また、女性や子どもの衛生用品は多めに備蓄しておいてください。生理用ナプキンや紙おむつをはじめ、紙製パンツもあると安心です。断水で洗濯もままならない状況を想定し、被災したらどのような生活になるのかを家族で話し合い、必要量の備蓄をしておいてくださいね。
地震で停電になったらどうなる? 一戸建て・マンションで備えておきたいポイント
食料や水などの備蓄だけでなく、あらゆる可能性に備えましょう。地震で停電になり、電気を必要とするものが使えなくなってしまうこともあり得ます。たとえば自宅のオートロックのドアや電気錠、ガレージや窓のシャッターは停電時に手動で開けられますか? あらかじめ心配な点を洗い出し、取扱説明書を読んだりメーカーに確認したりすることで、緊急時でも慌てずに行動できますよ。

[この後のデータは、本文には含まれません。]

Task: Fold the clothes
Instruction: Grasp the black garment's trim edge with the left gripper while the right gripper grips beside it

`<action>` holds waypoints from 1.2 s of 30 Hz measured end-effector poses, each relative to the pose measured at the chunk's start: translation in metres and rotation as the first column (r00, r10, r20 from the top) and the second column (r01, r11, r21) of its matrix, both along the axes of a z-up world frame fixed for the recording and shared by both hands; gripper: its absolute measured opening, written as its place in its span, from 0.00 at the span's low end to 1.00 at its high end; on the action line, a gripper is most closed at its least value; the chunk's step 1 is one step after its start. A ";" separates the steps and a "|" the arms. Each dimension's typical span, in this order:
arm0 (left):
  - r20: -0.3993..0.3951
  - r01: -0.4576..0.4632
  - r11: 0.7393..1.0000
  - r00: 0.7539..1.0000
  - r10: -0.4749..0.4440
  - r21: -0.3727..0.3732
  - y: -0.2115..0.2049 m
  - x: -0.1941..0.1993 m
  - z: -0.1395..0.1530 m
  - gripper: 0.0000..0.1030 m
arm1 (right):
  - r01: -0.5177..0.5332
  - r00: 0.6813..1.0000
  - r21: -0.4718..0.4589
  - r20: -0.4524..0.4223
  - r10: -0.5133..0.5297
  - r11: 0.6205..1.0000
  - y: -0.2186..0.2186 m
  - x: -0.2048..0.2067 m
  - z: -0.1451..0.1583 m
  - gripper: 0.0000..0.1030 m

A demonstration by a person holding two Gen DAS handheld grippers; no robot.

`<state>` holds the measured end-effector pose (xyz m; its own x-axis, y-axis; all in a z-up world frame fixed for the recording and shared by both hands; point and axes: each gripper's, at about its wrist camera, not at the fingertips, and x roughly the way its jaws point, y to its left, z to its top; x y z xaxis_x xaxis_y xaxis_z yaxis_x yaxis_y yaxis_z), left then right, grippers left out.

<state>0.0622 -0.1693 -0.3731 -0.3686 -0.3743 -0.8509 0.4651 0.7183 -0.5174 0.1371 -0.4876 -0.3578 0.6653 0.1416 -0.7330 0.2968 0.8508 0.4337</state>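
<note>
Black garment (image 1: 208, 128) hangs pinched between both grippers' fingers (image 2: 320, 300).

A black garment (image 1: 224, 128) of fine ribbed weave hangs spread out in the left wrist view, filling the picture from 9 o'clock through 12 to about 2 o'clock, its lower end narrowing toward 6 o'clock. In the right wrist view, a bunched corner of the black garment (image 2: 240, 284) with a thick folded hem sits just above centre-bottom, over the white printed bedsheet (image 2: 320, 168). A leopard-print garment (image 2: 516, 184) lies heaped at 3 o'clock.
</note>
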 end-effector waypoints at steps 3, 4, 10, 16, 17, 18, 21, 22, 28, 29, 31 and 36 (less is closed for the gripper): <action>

オール電化の場合、停電時でもエコキュートからお湯が出るはずです。断水時もタンクや非常用取水栓が破損していなければ生活用水を取り出せるので、使用方法を把握しておきましょう。新築やリフォームを検討されている方は、エコキュートや太陽光発電と一緒に蓄電池を設置するのもオススメです。
マンションにお住まいの方は、エレベーターに閉じ込められたときの対処法を管理会社に問い合わせておきましょう。また、タワーマンションなどの高層マンションでは、エレベーターが停止すると地上に降りるのが困難になってしまいます。どうにか降りることができたとしても、再び昇るのが大変です。簡単に昇り降りできませんから、日頃からエレベーターが使えなくなったときの対策を考え、備蓄は1週間分より多めに用意しておきましょう。とくに、重くて持ち運びが困難な水の備蓄は必須です。

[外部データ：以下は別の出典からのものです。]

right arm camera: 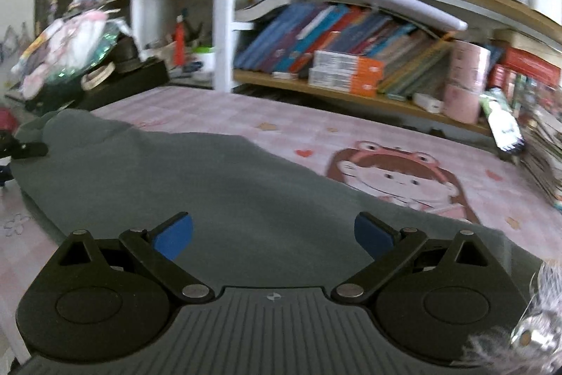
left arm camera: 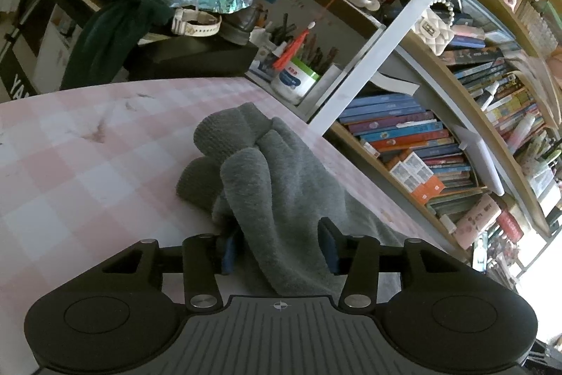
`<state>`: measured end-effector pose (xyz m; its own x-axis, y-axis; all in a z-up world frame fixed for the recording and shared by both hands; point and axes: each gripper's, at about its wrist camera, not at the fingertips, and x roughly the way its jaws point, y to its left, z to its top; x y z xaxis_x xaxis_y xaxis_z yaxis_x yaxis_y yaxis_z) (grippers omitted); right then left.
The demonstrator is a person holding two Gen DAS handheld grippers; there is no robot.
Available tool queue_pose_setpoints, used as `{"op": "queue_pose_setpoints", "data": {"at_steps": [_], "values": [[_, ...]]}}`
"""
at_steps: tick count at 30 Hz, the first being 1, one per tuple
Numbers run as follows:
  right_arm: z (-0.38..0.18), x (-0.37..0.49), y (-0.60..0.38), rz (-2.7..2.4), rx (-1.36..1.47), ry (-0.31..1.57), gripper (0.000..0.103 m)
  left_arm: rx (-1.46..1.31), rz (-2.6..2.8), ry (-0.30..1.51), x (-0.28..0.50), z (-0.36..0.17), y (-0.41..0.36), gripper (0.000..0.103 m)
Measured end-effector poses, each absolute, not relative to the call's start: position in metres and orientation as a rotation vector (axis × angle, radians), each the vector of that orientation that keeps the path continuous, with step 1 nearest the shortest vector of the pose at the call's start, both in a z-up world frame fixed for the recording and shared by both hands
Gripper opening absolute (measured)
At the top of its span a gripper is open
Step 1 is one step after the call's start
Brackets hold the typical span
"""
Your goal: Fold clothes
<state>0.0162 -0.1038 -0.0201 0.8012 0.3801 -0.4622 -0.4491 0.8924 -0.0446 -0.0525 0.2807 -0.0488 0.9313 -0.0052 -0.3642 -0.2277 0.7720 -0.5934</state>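
Looking down both wrist cams: grey garment [right arm camera: 217, 185] lies across the pink checked desk [left arm camera: 70, 157], bookshelf [right arm camera: 351, 34] at 12 o'clock behind it.

L gripper [left arm camera: 279, 248] is part open, blue pads either side of a bunched fleece fold; the pads don't look to be pressing the cloth, so I read it as not gripping. Cuffs and knit ends [left arm camera: 224, 132] are piled at 12 o'clock from that gripper.

R gripper [right arm camera: 274, 236] gapes wide, nothing between the pads, hovering over the flat part of the garment. Frame is blurred, so edges are approx.

My read: we're between folds, picking new grab points. To do it well I'd take the R gripper to a clean hem edge, not mid-panel, and pinch one layer only. L should bite the bunched fold fully before any lift, else it slips. Keep both pulls even so the cloth stays square on the desk.
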Motion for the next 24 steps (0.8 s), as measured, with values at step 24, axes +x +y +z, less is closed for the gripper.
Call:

地震による家具の転倒から身を守るには? 家具の固定方法とオススメ耐震グッズ
地震が起きた際、家具が倒れてこないようにするのも重要な対策です。置き家具は地震で動いたり倒れたりする危険性があるので、造り付け家具が理想的。しかし、すべての家具を造り付けにするのは難しいので、置き家具はできるだけ背の低いものを選びましょう。
背の高い家具がある場合、必ず固定してください。固定しても100%安心ではありませんが、安全な場所へ避難するまでの時間稼ぎにはなるはずです。家具の固定にオススメなのは「耐震マット」と「突っ張り棒」の併用で、設置したい場所に適合するかどうかを重視しましょう。たとえば壁や天井が珪藻土のような凹凸のある素材だと、粘着テープが付きにくかったり、突っ張り棒を設置しにくかったりします。耐震グッズを取り入れる際は、お家の壁材や家具の素材に合わせ、使えるものなのか調べて購入してくださいね。効果を十分発揮できるように正しく取り付けることも重要なポイントです。
それでは、私が実際に使っている耐震グッズをご紹介します。
オススメ耐震グッズ①平安伸銅工業「家具転倒防止マット」
耐震マットのオススメは、平安伸銅工業の「家具転倒防止マット」です。家具の前方下にマットを挟み込むことで重心を後ろに移動させ、粘着ゲルがしっかり密着して転倒を防ぎます。ハサミでも切れる材質でつくられているので家具の大きさに合わせて使えますし、水洗いして乾かせば再利用も可能です。
オススメ耐震グッズ②平安伸銅工業「家具転倒防止突っ張り棒 2本組」
突っ張り棒は、耐震マットと同じく平安伸銅工業の「家具転倒防止突っ張り棒2本組」がオススメ。重いものでも支えられるジャッキタイプです。突っ張り棒には、手軽なバネタイプと耐荷重を重視したジャッキタイプの2種類ありますが、家具の耐震には必ずジャッキタイプを選ぶようにしましょう。我が家は家具と天井までの距離がかなり開いているため、大きいサイズのものを使用しています。いろいろな高さがラインナップされていますし、色もホワイトとブラックがありますから、家具や部屋に合ったものをチョイスしてください。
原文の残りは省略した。